● **PROBLEM TO SOLVE**:
Restate the data below word for word. Leave the images out.

● **RECORDED DATA**:
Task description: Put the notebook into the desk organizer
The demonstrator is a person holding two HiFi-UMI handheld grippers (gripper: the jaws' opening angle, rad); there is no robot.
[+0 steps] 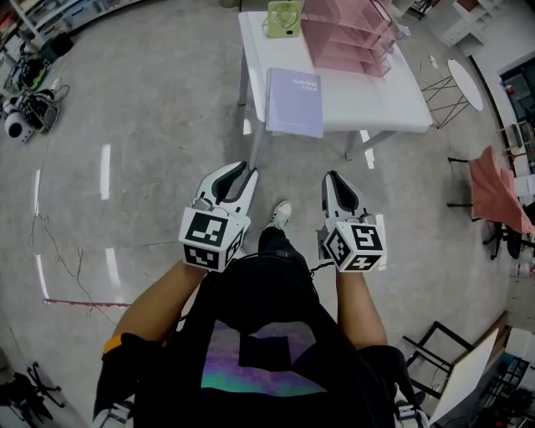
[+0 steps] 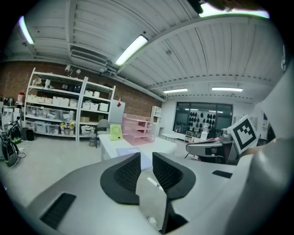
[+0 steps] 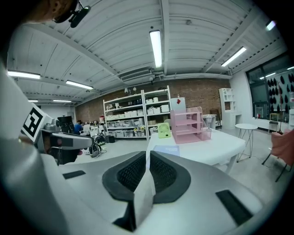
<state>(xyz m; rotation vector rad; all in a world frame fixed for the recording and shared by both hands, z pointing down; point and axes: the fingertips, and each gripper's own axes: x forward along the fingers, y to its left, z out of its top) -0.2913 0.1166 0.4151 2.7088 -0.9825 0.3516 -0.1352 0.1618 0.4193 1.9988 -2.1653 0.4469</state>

● **ANSWER BOX**:
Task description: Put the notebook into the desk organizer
The demonstrator is a person holding two HiFi-UMI handheld grippers (gripper: the jaws' opening angle, rad); there is no robot.
[+0 steps] 
[+0 steps] 
[+0 steps] 
<state>(xyz m; rotation vector rad; all in a world frame fixed for the recording and shared by both hands, z pointing down; point and axes: the fingertips, and each gripper's own axes: x forward along the fingers, y to its left, z out of its top) -0.2913 0.1166 0.4151 2.7088 -0.9825 0.3516 -0.1352 0.1618 0.4193 1.9988 -2.1653 0.4469</state>

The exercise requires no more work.